From the data below, please reproduce exactly everything from the line that contains "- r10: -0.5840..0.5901" down to the line that contains "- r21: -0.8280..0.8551", with both ends included.

■ **AVAILABLE DATA**
+-------+
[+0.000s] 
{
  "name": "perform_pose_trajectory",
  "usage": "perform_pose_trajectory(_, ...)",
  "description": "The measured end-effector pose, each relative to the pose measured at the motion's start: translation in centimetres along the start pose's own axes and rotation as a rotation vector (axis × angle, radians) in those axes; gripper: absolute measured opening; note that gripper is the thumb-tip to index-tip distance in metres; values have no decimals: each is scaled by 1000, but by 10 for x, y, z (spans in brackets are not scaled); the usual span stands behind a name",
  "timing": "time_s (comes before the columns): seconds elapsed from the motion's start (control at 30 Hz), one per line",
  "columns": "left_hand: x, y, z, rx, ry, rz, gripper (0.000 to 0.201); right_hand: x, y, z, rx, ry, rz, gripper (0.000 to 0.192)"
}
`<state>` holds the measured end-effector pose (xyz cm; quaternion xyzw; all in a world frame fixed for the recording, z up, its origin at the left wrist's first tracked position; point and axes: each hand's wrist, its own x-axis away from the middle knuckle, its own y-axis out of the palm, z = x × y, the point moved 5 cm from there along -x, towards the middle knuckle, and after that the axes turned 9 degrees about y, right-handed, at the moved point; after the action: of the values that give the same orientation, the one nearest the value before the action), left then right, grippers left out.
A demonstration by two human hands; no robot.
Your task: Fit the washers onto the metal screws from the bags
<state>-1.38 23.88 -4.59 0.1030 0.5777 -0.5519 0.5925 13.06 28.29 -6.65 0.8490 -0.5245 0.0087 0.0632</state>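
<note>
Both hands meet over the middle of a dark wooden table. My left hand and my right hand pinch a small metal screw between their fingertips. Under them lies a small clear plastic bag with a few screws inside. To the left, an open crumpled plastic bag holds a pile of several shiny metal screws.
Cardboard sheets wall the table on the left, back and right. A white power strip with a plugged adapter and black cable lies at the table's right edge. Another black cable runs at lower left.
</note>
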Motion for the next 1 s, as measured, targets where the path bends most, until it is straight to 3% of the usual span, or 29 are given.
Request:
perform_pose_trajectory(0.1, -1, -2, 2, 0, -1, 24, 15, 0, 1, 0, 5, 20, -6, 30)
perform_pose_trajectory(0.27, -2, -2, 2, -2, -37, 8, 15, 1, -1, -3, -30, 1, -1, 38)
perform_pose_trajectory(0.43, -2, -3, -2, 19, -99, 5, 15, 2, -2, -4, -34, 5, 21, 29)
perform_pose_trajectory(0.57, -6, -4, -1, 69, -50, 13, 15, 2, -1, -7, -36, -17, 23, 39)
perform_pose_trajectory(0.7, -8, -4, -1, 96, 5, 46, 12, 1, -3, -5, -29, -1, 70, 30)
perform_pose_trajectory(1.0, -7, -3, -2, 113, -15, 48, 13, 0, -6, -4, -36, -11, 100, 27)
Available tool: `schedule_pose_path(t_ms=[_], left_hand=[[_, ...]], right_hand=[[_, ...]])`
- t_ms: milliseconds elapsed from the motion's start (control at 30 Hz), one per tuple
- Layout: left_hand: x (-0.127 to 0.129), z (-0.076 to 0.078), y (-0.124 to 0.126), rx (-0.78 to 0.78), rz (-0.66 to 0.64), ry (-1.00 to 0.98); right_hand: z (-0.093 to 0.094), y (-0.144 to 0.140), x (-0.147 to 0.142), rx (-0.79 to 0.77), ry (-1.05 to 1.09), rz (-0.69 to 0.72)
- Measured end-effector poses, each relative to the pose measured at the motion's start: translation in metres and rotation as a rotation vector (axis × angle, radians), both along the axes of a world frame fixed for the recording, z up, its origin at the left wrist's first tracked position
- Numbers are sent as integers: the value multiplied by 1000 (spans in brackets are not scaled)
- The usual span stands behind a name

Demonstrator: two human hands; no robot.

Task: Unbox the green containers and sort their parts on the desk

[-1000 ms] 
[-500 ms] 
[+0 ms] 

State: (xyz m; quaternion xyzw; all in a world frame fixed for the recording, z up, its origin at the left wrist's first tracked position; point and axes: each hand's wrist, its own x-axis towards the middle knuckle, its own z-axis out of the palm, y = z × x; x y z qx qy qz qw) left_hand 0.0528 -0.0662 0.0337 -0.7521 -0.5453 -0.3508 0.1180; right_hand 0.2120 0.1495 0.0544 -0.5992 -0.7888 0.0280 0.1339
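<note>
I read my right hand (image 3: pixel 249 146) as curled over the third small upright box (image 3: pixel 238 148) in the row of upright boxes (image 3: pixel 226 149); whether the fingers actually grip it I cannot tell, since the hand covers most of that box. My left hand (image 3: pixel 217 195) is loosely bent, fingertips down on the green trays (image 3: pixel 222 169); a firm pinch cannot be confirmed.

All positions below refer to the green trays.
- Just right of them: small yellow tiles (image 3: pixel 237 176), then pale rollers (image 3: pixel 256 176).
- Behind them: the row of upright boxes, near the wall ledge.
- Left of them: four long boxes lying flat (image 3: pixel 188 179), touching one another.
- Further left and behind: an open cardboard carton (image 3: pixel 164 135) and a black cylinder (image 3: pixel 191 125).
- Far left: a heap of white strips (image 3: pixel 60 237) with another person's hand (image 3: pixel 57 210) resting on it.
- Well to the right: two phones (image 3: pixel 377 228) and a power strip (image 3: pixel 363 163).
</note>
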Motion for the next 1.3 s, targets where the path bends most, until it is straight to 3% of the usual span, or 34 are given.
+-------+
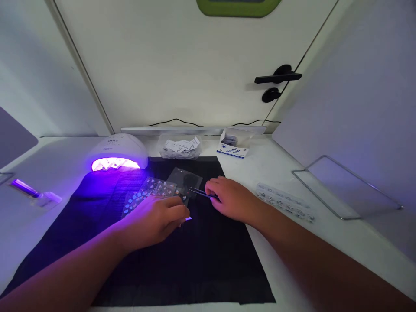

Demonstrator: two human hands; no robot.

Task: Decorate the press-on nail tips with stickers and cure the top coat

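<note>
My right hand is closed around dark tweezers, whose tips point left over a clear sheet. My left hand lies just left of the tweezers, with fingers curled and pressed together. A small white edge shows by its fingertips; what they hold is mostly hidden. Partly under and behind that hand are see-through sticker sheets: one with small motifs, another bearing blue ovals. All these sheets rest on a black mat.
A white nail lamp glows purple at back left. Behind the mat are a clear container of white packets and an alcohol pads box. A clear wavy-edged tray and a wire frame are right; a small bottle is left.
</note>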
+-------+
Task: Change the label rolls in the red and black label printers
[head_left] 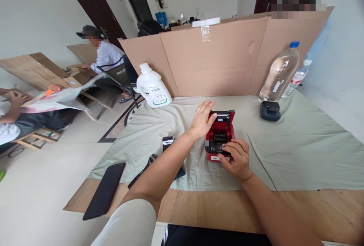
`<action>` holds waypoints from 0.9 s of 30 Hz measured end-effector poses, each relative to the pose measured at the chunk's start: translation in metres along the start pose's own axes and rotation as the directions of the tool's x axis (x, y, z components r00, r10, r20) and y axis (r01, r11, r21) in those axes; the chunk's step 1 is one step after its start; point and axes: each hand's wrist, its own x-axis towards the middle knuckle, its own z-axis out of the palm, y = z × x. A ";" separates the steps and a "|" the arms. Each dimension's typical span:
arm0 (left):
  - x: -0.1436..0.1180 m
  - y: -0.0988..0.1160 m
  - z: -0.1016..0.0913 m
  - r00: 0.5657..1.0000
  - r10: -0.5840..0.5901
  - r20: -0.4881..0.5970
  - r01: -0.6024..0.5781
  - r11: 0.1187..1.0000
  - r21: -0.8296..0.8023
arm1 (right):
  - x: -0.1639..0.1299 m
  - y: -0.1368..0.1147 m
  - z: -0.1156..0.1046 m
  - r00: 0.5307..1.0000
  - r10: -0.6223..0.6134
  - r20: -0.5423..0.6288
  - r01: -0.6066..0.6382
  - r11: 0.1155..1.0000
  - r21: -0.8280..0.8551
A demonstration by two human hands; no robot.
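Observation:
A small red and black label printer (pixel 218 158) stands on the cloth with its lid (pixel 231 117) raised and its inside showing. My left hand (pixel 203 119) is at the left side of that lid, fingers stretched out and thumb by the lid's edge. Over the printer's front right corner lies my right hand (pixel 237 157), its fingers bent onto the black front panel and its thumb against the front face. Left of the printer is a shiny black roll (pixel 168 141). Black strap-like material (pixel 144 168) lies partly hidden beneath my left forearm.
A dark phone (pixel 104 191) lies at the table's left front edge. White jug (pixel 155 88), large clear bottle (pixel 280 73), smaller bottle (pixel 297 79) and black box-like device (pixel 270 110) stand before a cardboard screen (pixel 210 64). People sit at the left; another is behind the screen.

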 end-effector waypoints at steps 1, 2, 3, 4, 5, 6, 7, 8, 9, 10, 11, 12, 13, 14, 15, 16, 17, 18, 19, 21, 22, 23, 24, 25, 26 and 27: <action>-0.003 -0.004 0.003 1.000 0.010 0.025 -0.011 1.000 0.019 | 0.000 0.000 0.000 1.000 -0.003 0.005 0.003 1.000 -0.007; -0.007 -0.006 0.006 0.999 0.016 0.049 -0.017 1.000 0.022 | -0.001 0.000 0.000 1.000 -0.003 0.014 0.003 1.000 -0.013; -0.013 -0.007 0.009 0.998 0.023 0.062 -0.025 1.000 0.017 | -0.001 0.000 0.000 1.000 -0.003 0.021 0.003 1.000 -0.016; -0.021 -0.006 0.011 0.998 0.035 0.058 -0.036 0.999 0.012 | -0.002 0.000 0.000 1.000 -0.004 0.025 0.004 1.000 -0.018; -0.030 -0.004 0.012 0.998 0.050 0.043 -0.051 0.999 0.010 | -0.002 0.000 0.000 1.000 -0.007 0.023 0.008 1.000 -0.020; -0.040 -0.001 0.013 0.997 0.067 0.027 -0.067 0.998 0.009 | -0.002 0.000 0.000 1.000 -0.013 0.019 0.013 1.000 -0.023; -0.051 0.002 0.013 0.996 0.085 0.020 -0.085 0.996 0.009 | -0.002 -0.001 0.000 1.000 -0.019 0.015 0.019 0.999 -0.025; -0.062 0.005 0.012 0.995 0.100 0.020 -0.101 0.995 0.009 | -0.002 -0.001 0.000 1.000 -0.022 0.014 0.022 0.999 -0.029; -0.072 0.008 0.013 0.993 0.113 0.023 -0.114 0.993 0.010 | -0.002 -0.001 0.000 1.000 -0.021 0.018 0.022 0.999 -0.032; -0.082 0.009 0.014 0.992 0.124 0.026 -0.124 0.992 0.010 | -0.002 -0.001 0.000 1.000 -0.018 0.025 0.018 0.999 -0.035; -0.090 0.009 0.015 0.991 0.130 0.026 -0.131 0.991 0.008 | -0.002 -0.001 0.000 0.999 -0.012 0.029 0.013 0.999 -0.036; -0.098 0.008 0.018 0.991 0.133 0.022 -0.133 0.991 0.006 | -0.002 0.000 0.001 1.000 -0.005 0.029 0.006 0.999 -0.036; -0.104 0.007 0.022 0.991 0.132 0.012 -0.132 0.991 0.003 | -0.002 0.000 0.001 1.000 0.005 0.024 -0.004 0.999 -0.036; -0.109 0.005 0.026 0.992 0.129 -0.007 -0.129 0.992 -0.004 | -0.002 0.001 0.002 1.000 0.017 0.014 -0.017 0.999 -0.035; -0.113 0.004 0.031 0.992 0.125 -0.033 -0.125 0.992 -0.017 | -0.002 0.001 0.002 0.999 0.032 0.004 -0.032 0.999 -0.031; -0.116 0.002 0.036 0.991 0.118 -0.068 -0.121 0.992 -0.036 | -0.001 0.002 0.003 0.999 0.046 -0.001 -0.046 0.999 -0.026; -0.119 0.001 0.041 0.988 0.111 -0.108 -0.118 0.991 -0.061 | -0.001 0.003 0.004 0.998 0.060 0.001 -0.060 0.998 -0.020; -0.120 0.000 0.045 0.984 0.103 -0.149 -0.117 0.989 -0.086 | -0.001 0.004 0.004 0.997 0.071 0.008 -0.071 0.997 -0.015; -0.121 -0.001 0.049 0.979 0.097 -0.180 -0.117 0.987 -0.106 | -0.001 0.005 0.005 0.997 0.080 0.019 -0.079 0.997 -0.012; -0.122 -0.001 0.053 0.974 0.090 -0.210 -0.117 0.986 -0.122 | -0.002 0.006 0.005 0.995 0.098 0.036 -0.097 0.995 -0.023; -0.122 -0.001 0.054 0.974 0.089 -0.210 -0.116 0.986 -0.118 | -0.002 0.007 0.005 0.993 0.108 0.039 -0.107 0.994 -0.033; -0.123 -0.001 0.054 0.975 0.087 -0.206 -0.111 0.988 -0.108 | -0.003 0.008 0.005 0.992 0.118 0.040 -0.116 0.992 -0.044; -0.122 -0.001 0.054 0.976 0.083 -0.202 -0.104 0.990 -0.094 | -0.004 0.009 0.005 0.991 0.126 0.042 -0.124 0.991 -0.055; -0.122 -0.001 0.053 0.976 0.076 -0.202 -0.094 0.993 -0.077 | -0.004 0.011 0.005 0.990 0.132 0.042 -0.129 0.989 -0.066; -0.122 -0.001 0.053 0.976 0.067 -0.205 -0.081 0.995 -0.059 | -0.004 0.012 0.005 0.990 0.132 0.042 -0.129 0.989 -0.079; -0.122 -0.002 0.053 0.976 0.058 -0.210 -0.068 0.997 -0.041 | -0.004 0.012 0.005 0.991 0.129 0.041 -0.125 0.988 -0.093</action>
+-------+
■ **ANSWER SECTION**
  - r10: -0.5840..0.5901
  - r20: -0.4881..0.5970
  - r01: -0.6024..0.5781
  - r11: 0.1187..1.0000
  - r21: -0.8296..0.8023
arm1 (right):
  - x: -0.1639..0.1299 m
  - y: -0.1368..0.1147 m
  - z: -0.1156..0.1046 m
  - r00: 0.5307..1.0000
  - r10: -0.6223..0.6134
  - r20: -0.5423..0.6288
  - r01: -0.6066..0.6382
  - r11: 0.1155..1.0000
  - r21: -0.8280..0.8551

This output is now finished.